Instructions to follow – What you return should be the lines of the data containing "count", each in full.

*** Provided data ***

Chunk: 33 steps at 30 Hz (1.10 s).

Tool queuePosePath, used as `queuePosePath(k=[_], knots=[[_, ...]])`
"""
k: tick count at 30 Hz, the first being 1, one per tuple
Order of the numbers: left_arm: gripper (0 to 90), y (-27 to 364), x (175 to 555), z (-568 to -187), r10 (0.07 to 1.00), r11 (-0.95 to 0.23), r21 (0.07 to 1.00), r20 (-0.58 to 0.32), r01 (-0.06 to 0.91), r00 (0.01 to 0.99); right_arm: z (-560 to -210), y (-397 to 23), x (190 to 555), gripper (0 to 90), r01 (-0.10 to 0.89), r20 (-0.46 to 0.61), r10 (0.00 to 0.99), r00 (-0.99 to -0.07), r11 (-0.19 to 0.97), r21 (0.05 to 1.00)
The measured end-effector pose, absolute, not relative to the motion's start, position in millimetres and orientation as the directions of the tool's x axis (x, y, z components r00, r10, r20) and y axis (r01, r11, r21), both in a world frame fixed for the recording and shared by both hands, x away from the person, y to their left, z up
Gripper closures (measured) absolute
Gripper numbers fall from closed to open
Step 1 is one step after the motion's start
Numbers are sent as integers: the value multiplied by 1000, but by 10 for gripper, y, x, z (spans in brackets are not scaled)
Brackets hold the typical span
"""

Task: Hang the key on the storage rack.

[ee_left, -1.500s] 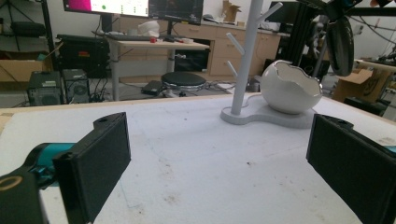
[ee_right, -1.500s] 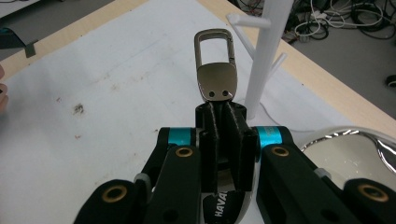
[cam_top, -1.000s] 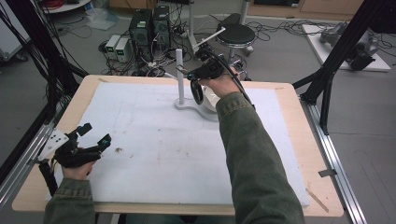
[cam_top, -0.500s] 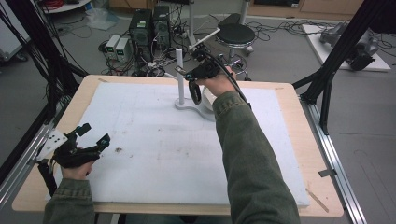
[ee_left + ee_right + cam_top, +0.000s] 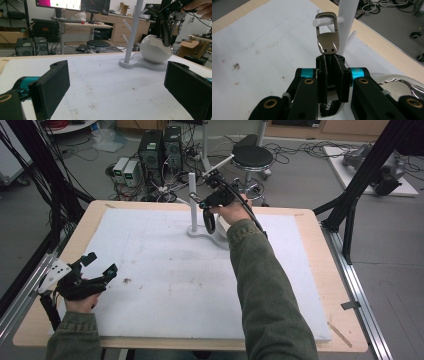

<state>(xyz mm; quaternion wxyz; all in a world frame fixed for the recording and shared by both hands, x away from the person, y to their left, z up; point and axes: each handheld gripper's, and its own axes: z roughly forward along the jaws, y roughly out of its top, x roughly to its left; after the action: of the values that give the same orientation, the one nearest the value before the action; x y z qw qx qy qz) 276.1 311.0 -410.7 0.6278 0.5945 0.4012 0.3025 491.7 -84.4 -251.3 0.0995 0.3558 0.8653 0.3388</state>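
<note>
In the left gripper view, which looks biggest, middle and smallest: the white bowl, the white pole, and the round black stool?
1. Pole, the tallest; it runs off the top.
2. Bowl, shorter but fatter.
3. Stool, though it stands farther back, so it only looks small.

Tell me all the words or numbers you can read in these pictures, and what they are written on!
"HAV", white letters cut off by the jaws, on the black strap clamped in the right gripper.
The monitor far behind the table shows bright shapes, too blurred to read.
The computer towers on the floor show no readable label.
</note>
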Motion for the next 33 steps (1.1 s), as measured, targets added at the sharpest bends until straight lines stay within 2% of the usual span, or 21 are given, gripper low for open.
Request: queuePosePath(k=[7,17,20,22,23,29,31,33], knots=[[67,3111,2757,-4106,857,114,989,-147,97,494,-2571,-772,4940,797,563,64,695,-716,521,642],[71,3102,2765,-4117,854,107,989,-145,105,500,-2550,-799,4898,628,565,79,683,-726,527,635],[71,3104,2761,-4115,854,108,988,-147,106,499,-2538,-826,4880,499,578,93,689,-718,517,631],[71,3109,2760,-4116,853,106,989,-146,106,502,-2539,-831,4852,343,563,48,693,-719,540,625],[71,3111,2760,-4116,852,104,989,-144,106,503,-2541,-836,4838,297,561,35,695,-718,549,620],[71,3102,2762,-4123,853,109,988,-148,106,500,-2592,-947,4773,196,558,37,690,-723,551,621],[71,3105,2762,-4124,854,106,989,-146,106,499,-2625,-996,4755,114,562,30,697,-717,552,617],[71,3108,2762,-4125,854,105,989,-145,109,499,-2643,-1041,4732,90,567,13,709,-705,551,612]])
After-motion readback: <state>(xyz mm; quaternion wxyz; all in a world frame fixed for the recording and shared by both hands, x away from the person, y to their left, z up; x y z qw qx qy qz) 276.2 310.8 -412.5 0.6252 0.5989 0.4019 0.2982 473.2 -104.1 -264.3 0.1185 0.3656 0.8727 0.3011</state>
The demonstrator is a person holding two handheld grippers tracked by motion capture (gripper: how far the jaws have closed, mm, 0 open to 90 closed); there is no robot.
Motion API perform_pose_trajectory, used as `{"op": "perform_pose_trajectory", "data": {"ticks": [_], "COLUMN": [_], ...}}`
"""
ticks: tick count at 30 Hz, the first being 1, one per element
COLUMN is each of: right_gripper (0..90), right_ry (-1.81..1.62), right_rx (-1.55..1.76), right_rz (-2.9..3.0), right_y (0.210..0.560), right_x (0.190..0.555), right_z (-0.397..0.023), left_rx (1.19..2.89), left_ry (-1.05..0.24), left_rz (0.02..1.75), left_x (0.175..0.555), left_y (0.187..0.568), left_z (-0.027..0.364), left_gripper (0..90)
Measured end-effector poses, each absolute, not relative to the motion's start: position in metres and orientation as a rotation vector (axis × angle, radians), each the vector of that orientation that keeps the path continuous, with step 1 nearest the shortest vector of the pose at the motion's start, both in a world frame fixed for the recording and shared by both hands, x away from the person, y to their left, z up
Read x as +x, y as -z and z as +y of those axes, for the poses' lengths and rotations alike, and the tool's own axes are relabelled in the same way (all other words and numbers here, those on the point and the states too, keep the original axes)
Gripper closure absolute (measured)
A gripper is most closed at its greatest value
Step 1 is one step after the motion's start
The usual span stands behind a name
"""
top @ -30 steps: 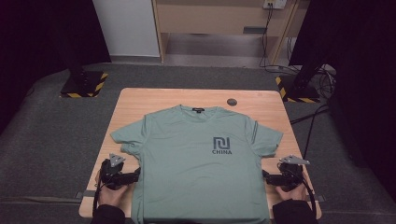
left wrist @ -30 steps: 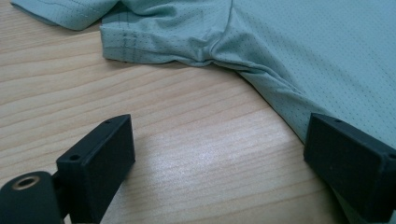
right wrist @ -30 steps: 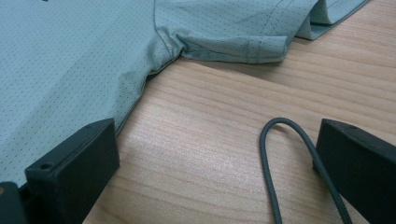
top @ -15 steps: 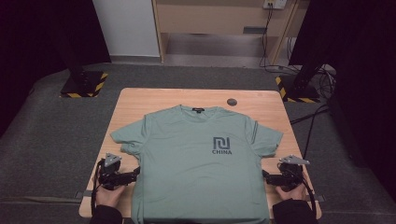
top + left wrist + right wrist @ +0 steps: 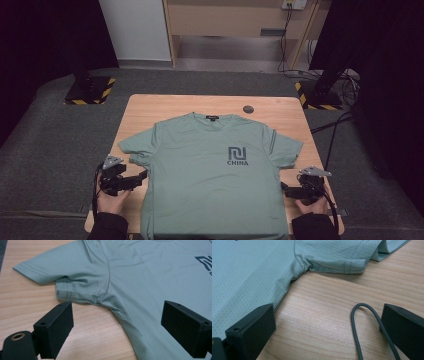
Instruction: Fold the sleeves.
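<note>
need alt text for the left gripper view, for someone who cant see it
A green t-shirt lies flat on a wooden table, its short sleeve spread toward the left. The left gripper is open, one black jaw over bare wood and the other over the shirt's side edge, gripping nothing.

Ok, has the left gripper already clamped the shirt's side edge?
No. The left gripper has its jaws wide apart, straddling the shirt edge below the sleeve without pinching it.

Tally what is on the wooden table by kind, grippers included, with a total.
Green T-shirt: 1
Small dark round object near the far edge: 1
Grippers: 2, the left gripper and the right gripper, both open at the shirt's side edges
Total: 4
</note>
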State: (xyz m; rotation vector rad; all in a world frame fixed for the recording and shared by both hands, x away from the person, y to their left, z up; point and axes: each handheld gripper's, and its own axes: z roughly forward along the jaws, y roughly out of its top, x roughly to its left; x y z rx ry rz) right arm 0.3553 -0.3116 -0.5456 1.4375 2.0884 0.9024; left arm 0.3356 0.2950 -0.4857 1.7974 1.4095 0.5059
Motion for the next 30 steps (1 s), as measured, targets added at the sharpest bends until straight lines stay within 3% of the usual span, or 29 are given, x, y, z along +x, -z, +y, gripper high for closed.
{"op": "perform_pose_trajectory", "data": {"ticks": [30], "right_gripper": [0.4], "right_ry": [-0.902], "right_rx": [1.44], "right_rz": [2.089], "right_y": [0.545], "right_x": [0.355], "right_z": [-0.312], "left_rx": [1.7], "left_ry": [-0.488], "left_rz": [1.459], "left_x": [0.38], "left_y": [0.447], "left_z": [0.321], "left_gripper": [11.6]}}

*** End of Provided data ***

Result of this exercise –
k: tick count at 30 Hz, the first being 1, one per tuple
ticks: tick count at 30 Hz, the first being 1, one per element

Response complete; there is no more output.